The big US retail chain Wal-Mart, which buys about $US15 billion ($24.7 billion) worth of Chinese products each year, on Wednesday banned its employees from travelling to China and a handful of other Asian countries.
The World International Property Organisation this week became the latest group to postpone a big convention in China.
Luxury hotels that used to be crammed with foreign purchasing teams and technical experts are down to 20 per cent occupancy.
The Asia-wide Shangrila chain, which has four hotels in Beijing, this week told staff to take any leave owing and warned of lay-offs if the slump continued more than two months.
"It's worse than even Tiananmen," said one Shangrila executive, referring to the shunning of China after the 1989 massacre of democracy activists in central Beijing.
This week, despite bold calls by Government ministers that the SARS outbreak was "effectively under control", the epidemic started having visible economic effects on the Chinese economy, Asia's biggest growth engine.
China's people face tougher travel restrictions to the outside world as SARS spreads.
China's image has undergone a sudden switch.
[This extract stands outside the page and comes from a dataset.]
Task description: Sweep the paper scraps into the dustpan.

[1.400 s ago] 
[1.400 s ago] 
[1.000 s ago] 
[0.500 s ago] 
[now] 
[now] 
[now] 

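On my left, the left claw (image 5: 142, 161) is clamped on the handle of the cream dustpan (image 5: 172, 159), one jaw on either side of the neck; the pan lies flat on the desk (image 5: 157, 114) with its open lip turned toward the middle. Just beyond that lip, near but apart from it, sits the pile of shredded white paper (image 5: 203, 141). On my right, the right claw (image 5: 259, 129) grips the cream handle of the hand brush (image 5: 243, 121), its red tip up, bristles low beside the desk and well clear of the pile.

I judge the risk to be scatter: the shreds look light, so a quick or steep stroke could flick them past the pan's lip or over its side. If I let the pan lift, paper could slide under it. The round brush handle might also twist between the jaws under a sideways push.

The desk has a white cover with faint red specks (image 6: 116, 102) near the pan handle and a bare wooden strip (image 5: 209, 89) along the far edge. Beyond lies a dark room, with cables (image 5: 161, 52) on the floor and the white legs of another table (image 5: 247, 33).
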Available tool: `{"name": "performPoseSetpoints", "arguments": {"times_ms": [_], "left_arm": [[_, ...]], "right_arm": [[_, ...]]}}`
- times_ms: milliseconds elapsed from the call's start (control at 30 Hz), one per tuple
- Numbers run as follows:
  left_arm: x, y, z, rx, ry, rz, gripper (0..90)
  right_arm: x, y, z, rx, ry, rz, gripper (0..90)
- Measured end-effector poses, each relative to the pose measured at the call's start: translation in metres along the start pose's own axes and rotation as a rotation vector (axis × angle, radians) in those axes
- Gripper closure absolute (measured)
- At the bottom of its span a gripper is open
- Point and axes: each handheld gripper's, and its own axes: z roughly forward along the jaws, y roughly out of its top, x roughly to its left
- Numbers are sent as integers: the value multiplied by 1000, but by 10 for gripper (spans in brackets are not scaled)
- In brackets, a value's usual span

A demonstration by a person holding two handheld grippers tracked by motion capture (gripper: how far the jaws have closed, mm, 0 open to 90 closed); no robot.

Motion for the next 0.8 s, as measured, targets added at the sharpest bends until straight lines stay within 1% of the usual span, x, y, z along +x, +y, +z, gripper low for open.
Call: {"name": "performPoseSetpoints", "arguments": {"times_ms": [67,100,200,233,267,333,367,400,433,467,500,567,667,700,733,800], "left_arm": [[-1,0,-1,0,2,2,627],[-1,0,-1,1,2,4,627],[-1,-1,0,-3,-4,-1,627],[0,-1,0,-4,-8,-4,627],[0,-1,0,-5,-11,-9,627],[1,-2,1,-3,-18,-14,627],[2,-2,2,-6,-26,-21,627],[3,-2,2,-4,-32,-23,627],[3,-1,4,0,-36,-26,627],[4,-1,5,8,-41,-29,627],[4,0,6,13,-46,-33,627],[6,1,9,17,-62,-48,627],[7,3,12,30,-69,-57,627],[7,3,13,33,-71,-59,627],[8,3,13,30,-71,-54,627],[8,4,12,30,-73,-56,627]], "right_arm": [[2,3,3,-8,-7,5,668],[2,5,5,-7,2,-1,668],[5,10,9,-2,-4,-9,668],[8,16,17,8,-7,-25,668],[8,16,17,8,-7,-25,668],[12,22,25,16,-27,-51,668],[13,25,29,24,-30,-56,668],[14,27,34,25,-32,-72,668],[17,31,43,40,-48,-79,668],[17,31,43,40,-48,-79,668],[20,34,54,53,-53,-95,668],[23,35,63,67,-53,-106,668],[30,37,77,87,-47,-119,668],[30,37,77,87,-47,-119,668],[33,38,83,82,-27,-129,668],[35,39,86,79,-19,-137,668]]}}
Since the 1997 Asian financial crisis it has been nudging Japan aside for regional economic leadership, having refused to devalue its currency and kept up a fast 8 per cent annual growth that has sucked in raw materials, intermediate products, and services from other Asian countries.
Now it is the shadowy breeding ground of dangerous new diseases, protected by a secretive regime that would rather save face than save lives.
The official figures say China has had 1291 confirmed cases of the 2900 worldwide, with 56 deaths.